Computational repositioning of bioactive compounds from large chemogenomic screens: identification of conserved druggable modules between yeasts and trypanosomes

MERCEDES DIDIER GARNHAM; LIONEL URAN LANDABURU; EMIR SALAS SARDUY; AGÜERO, FERNÁN

Capital Federal

Simposio; XXI Simposio Internacional Mundo Sano; 2023

Fundación Mundo Sano

Introduction. Detailed characterization of the cellular response to chemicals is fundamental to understand the mechanism of action of drugs. One strategy to do this is to assess growth (fitness) of gene mutants exposed to different drugs. Recently, a number of genome‐wide fitness profiling assays were performed on Saccharomyces cerevisiae. These screens were based on whole-genome collections of heterozygous and homozygous deletions (Barazandeh M et al, 2022), and constitute a rich source of pharmacogenomic associations between drugs and genes. In contrast, these associations are scarce in trypanosomes. In this work we propose the use of these yeast chemogenomic data as starting points to guide repurposing opportunities (Urán Landaburu et al, 2023). Materials and methods. We have curated and standardized yeast-based chemogenomic assays from published studies, and developed an orthology mapping pipeline. For drugs, the pipeline contained filters to retain compounds that were drug-like, novel, commercially available, and with low potential promiscuity. For genes, we selected those with orthologs in T. brucei that carry significant fitness phenotypes when knocked down (through an orthology mapping between T. cruzi genes and T. brucei whole-genome RNAi essentiality assays in Alsford et al, 2011).

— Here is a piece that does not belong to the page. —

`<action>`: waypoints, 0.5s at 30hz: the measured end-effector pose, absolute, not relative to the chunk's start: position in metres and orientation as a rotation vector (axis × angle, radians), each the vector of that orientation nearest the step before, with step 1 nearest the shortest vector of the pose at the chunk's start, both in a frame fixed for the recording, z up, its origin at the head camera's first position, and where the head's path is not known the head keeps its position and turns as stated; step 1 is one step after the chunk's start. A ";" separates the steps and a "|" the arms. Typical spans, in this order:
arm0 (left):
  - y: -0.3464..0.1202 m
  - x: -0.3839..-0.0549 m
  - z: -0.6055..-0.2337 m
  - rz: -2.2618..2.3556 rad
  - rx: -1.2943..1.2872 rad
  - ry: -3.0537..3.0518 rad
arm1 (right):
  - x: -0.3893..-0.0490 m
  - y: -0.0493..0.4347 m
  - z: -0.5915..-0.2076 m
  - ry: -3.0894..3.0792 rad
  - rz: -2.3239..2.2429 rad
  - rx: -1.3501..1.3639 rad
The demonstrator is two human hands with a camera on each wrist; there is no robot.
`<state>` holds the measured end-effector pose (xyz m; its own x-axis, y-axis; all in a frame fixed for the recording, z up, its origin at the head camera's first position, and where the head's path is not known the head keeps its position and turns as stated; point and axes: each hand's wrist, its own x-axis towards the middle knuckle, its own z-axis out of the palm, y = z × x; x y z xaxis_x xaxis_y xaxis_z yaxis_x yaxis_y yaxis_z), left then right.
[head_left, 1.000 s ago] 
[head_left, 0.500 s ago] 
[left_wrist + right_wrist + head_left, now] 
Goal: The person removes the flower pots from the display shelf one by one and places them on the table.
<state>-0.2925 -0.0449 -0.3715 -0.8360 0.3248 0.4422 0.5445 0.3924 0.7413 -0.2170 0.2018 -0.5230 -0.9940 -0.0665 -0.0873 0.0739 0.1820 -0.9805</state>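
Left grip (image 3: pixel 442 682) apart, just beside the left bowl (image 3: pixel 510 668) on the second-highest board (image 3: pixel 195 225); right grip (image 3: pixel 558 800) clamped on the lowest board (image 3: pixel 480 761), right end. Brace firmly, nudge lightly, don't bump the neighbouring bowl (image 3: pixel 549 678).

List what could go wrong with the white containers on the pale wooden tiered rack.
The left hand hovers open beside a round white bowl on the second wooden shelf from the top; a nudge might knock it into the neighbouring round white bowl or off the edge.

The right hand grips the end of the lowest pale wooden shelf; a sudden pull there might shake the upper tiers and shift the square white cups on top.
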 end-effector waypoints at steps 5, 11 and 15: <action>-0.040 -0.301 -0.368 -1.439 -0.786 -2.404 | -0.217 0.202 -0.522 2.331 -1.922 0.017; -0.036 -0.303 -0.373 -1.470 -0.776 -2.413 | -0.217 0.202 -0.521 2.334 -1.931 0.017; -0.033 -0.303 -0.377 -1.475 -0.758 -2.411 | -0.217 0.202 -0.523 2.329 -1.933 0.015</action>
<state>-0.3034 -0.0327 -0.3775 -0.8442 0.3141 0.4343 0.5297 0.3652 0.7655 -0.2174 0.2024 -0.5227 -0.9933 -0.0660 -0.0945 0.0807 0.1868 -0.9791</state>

Selected compounds were purchased to assess their antiparasitic activity and cytotoxicity in vitro.Results: We obtained 271,955 gene-drug associations, with a set of 5,811 unique genes and 2,935 unique drugs. After standardization and application of filters in the pipeline we obtained a final library of 194 compounds, linked to 73 T. cruzi candidate protein targets. We purchased 21 of these compounds and found 3 that exhibited micromolar activity on T. cruzi amastigotes and negligible cytotoxicity on Vero host cells. The developed chemogenomic pipeline provided a significant enrichment in bioactive compounds.Conclusions: A modular repositioning pipeline was built to leverage chemogenomic data from yeast. This pipeline can be re-used for other chemogenomic datasets, and for other diseases. References: Alsford S (2011) Genome Research 21: 915; Barazandeh M (2022) BMC Genomics 23: 197; Urán Landaburu L (2023) Biochem. Soc. Trans. 51: 195.